Wyoming Wolves To Be Removed From Federal Protections

The ruling allows the state to reintroduce its 2011 wolf management plan, which treats wolves as vermin.

Environmental groups earlier convinced a lower court that the U.S. Fish and Wildlife Service under the Obama administration should not have moved to remove endangered species protection for wolves based on promises from Wyoming that it would not harm them in certain areas.

But in a 3-0 decision by the D.C. Circuit on Friday, the judges concluded that Fish and Wildlife didn’t act arbitrarily when determining that Wyoming’s wolf management plan was sufficient to maintain a recovered wolf population. They now number around 5,500, including about 400 in Wyoming, according to the U.S. Fish and Wildlife Service.

In its reversal, a three-judge panel of the appellate court said federal officials exercised proper judgment and adequately responded to concerns about Wyoming’s management plan.

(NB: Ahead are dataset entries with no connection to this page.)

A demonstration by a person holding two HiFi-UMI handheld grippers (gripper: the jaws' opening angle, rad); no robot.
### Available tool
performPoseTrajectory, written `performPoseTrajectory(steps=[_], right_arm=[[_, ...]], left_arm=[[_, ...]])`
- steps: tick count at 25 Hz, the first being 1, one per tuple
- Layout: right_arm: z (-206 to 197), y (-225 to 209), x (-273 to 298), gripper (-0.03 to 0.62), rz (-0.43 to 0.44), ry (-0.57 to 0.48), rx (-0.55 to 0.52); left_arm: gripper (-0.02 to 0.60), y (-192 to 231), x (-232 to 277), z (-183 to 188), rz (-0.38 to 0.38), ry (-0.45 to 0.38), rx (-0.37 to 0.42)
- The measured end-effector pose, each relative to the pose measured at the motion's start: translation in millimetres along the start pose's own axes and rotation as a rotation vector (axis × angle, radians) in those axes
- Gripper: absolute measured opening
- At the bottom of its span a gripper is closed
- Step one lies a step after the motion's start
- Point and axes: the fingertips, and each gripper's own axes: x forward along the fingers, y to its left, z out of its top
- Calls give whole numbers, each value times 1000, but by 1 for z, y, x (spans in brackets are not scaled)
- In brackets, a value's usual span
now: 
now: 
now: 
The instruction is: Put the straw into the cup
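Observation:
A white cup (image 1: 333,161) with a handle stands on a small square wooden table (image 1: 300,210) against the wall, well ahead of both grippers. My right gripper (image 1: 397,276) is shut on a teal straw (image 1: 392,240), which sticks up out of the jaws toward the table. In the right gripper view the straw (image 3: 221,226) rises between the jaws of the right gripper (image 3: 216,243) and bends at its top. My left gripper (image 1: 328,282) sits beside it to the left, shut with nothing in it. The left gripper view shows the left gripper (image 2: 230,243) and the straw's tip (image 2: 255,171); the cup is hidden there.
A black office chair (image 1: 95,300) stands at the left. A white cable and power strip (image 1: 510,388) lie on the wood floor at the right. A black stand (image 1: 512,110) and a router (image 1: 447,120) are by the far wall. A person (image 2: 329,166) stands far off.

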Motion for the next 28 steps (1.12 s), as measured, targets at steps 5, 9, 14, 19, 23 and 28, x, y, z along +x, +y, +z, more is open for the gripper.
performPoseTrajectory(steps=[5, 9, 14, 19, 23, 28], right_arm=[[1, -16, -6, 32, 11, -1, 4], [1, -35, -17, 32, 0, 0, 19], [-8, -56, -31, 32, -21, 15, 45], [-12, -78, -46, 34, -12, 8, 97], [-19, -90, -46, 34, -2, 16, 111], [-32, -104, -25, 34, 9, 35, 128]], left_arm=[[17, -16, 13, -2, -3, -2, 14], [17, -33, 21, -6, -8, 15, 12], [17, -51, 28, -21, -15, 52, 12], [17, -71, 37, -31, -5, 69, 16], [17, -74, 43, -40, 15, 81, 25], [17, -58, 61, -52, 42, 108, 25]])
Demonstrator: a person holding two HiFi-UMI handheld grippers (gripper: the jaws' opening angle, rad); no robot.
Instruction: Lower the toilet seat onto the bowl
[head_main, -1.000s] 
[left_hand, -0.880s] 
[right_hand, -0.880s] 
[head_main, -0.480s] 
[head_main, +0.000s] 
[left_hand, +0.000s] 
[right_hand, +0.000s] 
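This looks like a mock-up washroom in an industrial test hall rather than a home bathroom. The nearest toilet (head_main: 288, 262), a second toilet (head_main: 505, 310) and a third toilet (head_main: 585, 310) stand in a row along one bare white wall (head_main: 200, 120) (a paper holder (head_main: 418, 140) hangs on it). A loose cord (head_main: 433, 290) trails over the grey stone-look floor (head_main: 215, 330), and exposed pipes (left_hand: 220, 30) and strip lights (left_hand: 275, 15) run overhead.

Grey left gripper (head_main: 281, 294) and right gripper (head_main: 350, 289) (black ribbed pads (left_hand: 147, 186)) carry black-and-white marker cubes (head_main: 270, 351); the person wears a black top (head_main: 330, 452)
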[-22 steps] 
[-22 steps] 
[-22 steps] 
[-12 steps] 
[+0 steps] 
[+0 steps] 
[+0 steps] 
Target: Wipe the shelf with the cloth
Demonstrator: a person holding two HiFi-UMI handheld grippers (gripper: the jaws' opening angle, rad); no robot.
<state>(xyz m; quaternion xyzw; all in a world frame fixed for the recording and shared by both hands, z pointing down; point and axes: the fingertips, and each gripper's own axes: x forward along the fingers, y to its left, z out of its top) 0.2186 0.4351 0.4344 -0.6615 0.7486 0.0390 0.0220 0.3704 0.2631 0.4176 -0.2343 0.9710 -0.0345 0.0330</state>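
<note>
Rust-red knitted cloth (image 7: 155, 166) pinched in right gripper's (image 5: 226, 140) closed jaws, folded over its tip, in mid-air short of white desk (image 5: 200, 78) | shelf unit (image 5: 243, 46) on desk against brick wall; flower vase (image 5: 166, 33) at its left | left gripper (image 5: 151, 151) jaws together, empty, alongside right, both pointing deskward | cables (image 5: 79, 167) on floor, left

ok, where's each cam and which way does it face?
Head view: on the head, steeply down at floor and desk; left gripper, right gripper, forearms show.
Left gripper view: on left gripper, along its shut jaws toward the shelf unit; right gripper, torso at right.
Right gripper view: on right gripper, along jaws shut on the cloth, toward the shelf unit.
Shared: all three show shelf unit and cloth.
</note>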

Hunters argue that hunting wolves would be better for the species in the long run. “This is the right decision for wolves and Wyoming”. The court’s decision overturned a lower-court ruling that sided with conservationists who fought a state law that allowed the unlimited slaughter of wolves in a “predator zone that extended through most of the state”, the environmental groups said.

“The court recognized Wyoming’s wolf management plan was appropriate”, Mead said in a statement. Both of the Northern Rocky Mountain states have liberal hunting and trapping seasons tied to wolves.

Since the act was passed in 1973, 1,652 plant an animal species have been listed as endangered or threatened, but only 47 have recovered sufficiently to be taken off the list, he said. “The state of Wyoming has been working on this issue with local stakeholders and the federal government for years and the courts should have never blocked the delisting in the first place”.

As much as we might disagree with the court’s decision, it provides an unfortunate but nonetheless compelling argument for Congress to keep its nose out of Endangered Species Act (ESA) listing and delisting actions and to avoid short-circuiting administrative or judicial review of these actions. “This ruling will again put the process of managing the gray wolf back where it belongs – in Wyoming’s capable hands”.

Wyoming Gov. Matt Mead applauded the ruling.